En continuant vers le cœur de l’île, impossible de manquer le jardin botanique. Sa collection d’agaves, de palmiers exotiques ou d’eucalyptus, plantée sur ordre de Maximilien de Habsbourg, tranche avec la végétation méditerranéenne alentour. Les paons, installés ici depuis le XIXe siècle, traversent les allées, indifférents aux visiteurs.
Après cette escale botanique, la boucle grimpe vers le nord à travers un sous-bois de pins. Quelques minutes d’effort suffisent pour atteindre le Fort Royal. Ce bastion napoléonien offre une vue saisissante sur Dubrovnik, la mer et l’archipel des Elaphites. On s’y attarde, le regard happé par l’horizon.

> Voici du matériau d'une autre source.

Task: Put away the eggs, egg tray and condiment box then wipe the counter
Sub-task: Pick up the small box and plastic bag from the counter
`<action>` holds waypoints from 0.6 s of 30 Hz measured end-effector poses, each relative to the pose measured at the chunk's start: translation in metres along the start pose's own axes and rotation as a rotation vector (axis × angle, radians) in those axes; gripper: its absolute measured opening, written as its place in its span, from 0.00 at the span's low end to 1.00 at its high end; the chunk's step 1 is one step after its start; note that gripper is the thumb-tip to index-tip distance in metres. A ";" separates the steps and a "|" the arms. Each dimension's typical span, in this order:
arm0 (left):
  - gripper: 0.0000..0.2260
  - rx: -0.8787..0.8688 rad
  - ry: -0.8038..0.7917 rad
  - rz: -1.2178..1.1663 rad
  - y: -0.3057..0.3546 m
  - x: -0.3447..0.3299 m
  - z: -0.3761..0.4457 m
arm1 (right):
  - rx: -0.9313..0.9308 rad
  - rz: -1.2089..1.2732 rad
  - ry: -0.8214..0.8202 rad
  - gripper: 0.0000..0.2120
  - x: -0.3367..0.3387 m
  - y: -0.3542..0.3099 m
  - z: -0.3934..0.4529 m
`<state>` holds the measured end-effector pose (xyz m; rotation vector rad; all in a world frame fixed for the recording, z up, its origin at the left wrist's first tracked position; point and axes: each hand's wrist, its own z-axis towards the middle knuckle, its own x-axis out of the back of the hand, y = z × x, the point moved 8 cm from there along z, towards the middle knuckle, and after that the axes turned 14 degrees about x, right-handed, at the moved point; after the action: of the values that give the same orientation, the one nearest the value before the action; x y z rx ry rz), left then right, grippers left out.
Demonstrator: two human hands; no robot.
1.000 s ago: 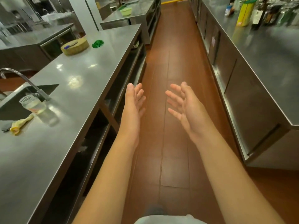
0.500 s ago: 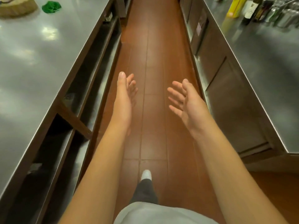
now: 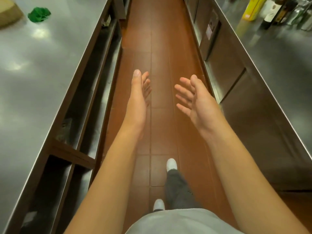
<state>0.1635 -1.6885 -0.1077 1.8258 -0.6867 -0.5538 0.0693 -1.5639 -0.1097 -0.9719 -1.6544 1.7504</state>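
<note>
My left hand and my right hand are stretched out in front of me over the brown aisle floor, palms turned toward each other, fingers straight, holding nothing. A crumpled green cloth lies far up on the steel counter to my left, beside a round wooden block at the frame's corner. No eggs, egg tray or condiment box are in view.
A second steel counter with cabinet doors runs along the right, carrying a yellow box and several bottles at its far end. Open shelves sit under the left counter. My feet are on the narrow aisle.
I have walked forward along the aisle and the camera tilted down. The sink, jar and yellow item on the left counter passed out of view. Both hands stay outstretched with nothing in them.
</note>
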 end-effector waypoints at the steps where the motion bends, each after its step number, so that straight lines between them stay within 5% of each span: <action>1: 0.29 0.004 0.003 0.006 0.004 -0.001 0.015 | -0.006 0.008 -0.007 0.26 -0.002 0.003 0.015; 18: 0.29 -0.073 0.128 0.027 0.130 -0.041 0.255 | 0.024 0.084 -0.143 0.24 -0.023 -0.021 0.327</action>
<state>-0.0596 -1.8687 -0.0686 1.7647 -0.5968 -0.4349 -0.1801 -1.7769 -0.0895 -0.9361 -1.6975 1.9316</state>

Le retour vers le sud réserve une autre expérience, plus douce : les rochers plats qui bordent la Mer Morte de Lokrum. Ce bassin naturel, protégé des vagues, invite à la baignade dans une eau calme et transparente. Plus loin, de petites criques s’ouvrent, discrètes, parfaites pour savourer le silence, loin de la foule.
À Lokrum, chaque détour se mérite, chaque pause offre une respiration. En une journée, l’île se laisse explorer sans hâte, et au moment de reprendre le bateau, une impression de parenthèse hors du temps s’invite. Reste alors l’envie, tenace, de revenir un jour fouler à nouveau ces sentiers oubliés, sous le vol nonchalant des paons.